START Supplied data

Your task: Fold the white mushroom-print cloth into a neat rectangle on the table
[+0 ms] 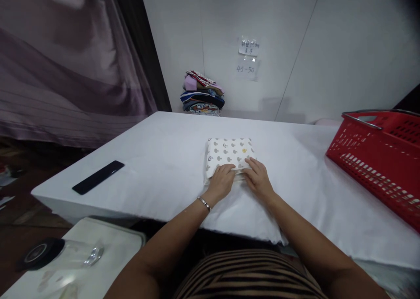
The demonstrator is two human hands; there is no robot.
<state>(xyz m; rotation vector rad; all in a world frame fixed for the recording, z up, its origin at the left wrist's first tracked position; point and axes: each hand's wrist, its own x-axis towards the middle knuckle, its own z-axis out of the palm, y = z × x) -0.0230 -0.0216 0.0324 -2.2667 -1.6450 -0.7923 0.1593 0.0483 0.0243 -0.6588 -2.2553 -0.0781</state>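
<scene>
Two bare forearms are reaching up from the bottom of the frame and converging near center, where the left hand, its wrist bearing a metallic bracelet, and the right hand are resting curled fingers along the near edge of a folded printed fabric. Whether either grip is pinching the cloth, one cannot tell. The soft, squarish bundle, showing gray motifs with a yellow accent on white, is lying mid-frame on a white-covered desk. A perforated red plastic basket is standing at right. Above, a taped paper sign is reading "45-50," while a handwritten note is hanging over it, its characters blurring.
</scene>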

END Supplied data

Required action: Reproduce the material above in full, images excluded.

Answer for this exercise:
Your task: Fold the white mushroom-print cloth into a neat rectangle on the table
[+0 ms] 
The demonstrator is two human hands; there is no robot.
<state>(xyz m; rotation vector rad; all in a world frame fixed for the recording, z up, its origin at the left wrist's first tracked position; point and axes: each hand's wrist, its own x-axis towards the middle knuckle, its own z-axis out of the palm, y = z × x) -0.0230 -0.0216 0.0324 -2.2667 -1.6450 -0.7923 0.1593 0.0483 0.0243 -0.6588 -2.2553 -0.0781</state>
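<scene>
Two bare forearms are reaching up from the bottom of the frame and converging near center, where the left hand, its wrist bearing a metallic bracelet, and the right hand are resting curled fingers along the near edge of a folded printed fabric. Whether either grip is pinching the cloth, one cannot tell. The soft, squarish bundle, showing gray motifs with a yellow accent on white, is lying mid-frame on a white-covered desk. A perforated red plastic basket is standing at right. Above, a taped paper sign is reading "45-50," while a handwritten note is hanging over it, its characters blurring.
</scene>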

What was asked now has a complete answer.